An Improved Particle Swarm Optimization with Dynamic Scale-Free Network for Detecting Multi-omics Features

Abstract

Along with the rapid development of high-throughput sequencing technology, a large amount of multi-omics data sets are generated, which provide more opportunities to understand the mechanism of complex diseases. In this study, an improved particle swarm optimization with dynamic scale-free network, named DSFPSO, is proposed for detecting multi-omics features. The highlights of DSFPSO are the introduced scale-free network and velocity updating strategies.

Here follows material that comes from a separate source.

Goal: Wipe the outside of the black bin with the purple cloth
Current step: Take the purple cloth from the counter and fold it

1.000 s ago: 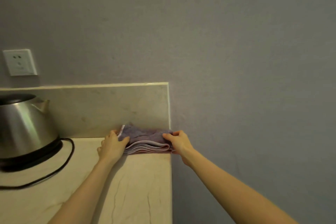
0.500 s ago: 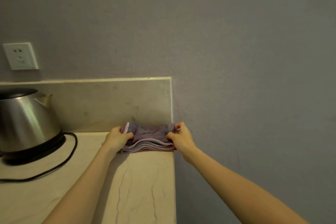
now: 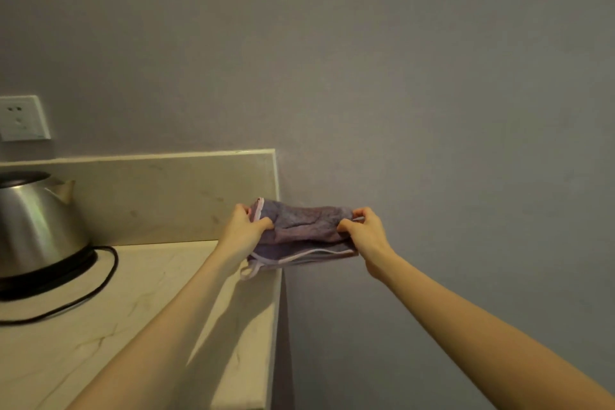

The scale-free network is employed to DSFPSO as its population structure, which can dynamically adjust the iteration processes. Three types of velocity updating strategies are used in DSFPSO for fully considering the heterogeneity of particles and their neighbors. Both gene function analysis and pathway analysis on colorectal cancer (CRC) data show that DSFPSO can detect CRC-associated features effectively.

1 Introduction

With the development of high-throughput sequencing technology, a vast amount of biological data of different categories have been generated by The Cancer Genome Atlas (TCGA). They provide us more opportunities to learn the biological mechanism of complex diseases [1].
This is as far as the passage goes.